Only the number is wanted: state how many lines of the data below contain the word "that".

(Items from a data source)
○ ○ ○ ○

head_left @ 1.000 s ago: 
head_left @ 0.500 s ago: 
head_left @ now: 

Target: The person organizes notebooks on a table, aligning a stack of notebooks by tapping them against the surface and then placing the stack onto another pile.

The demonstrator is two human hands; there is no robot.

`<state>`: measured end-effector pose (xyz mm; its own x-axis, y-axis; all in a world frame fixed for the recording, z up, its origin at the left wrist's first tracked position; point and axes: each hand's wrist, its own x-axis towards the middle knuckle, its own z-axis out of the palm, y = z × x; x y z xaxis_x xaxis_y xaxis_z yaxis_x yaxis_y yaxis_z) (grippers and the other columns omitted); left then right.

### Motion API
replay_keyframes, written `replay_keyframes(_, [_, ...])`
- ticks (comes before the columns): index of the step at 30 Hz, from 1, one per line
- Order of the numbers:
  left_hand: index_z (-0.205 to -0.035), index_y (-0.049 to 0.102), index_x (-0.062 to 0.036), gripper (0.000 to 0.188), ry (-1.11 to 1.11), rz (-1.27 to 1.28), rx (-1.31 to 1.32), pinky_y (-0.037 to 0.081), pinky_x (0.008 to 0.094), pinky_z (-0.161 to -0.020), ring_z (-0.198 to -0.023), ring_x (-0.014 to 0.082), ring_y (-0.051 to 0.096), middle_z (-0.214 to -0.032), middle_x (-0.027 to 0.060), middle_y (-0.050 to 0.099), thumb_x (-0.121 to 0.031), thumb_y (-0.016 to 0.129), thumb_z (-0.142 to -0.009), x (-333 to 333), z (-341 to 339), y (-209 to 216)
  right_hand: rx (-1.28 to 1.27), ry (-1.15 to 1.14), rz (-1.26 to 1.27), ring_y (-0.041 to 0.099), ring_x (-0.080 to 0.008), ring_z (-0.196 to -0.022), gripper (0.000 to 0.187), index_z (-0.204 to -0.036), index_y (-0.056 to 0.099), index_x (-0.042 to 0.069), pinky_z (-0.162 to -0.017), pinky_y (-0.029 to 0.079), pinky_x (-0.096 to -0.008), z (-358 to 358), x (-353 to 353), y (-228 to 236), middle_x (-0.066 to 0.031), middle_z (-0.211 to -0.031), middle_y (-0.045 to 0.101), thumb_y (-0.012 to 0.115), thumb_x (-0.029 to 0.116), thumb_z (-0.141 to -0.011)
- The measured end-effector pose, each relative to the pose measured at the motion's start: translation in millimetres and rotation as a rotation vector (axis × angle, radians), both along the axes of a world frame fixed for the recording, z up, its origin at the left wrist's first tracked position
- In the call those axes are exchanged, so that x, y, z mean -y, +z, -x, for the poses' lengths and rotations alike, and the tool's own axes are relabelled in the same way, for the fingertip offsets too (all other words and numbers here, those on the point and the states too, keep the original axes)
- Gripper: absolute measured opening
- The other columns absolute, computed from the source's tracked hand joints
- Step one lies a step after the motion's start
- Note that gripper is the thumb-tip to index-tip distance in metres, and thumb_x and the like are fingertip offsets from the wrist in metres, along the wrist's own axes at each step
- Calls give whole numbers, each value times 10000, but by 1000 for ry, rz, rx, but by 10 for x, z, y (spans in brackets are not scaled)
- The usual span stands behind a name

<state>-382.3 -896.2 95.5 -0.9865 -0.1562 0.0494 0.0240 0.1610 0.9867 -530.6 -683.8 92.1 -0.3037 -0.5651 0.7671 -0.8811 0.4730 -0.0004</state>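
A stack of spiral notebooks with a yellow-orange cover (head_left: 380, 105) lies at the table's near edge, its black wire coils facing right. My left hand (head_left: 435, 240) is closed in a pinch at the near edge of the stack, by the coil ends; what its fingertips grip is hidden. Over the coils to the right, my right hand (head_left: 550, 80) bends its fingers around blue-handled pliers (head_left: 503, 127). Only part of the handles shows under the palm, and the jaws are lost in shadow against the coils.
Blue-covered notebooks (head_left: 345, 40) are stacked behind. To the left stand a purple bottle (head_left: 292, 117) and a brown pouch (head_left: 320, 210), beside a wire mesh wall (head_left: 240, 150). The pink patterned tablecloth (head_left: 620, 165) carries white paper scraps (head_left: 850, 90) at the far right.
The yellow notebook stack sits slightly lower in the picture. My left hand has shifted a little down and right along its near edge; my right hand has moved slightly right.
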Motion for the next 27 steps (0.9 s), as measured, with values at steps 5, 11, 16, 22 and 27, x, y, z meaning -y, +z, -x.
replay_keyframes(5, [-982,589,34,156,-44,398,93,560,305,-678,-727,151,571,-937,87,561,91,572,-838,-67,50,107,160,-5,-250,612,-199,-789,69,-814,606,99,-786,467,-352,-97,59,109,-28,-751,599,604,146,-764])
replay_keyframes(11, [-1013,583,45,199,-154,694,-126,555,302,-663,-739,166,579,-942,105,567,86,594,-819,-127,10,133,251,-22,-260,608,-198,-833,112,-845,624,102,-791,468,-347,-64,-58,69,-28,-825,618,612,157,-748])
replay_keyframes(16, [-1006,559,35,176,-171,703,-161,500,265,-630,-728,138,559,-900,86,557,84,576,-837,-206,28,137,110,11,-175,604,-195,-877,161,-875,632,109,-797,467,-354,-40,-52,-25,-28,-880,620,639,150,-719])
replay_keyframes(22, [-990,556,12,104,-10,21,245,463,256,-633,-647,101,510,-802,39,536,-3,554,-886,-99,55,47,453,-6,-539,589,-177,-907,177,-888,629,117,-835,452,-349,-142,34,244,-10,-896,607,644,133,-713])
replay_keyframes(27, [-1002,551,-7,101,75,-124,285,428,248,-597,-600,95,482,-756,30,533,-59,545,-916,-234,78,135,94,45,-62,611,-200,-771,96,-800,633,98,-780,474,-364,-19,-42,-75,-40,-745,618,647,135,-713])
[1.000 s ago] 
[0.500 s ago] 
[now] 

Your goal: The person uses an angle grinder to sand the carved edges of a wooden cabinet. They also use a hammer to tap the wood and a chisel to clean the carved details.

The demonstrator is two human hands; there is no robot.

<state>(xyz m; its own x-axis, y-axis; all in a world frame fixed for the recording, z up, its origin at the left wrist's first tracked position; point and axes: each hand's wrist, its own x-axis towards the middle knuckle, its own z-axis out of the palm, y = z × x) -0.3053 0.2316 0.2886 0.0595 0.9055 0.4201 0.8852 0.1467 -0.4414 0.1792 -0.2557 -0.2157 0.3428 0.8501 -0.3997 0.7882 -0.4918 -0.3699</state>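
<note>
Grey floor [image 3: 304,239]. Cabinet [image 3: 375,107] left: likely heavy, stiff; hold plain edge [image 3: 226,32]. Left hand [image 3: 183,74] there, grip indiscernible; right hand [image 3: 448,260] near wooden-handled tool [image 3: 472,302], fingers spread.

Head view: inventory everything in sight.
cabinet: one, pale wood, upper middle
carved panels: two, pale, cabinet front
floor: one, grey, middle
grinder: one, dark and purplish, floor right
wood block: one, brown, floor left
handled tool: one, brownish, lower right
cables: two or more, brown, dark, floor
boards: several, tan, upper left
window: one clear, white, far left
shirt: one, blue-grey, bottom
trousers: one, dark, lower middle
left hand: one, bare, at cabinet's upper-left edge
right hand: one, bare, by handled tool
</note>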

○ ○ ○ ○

• [Response area]
2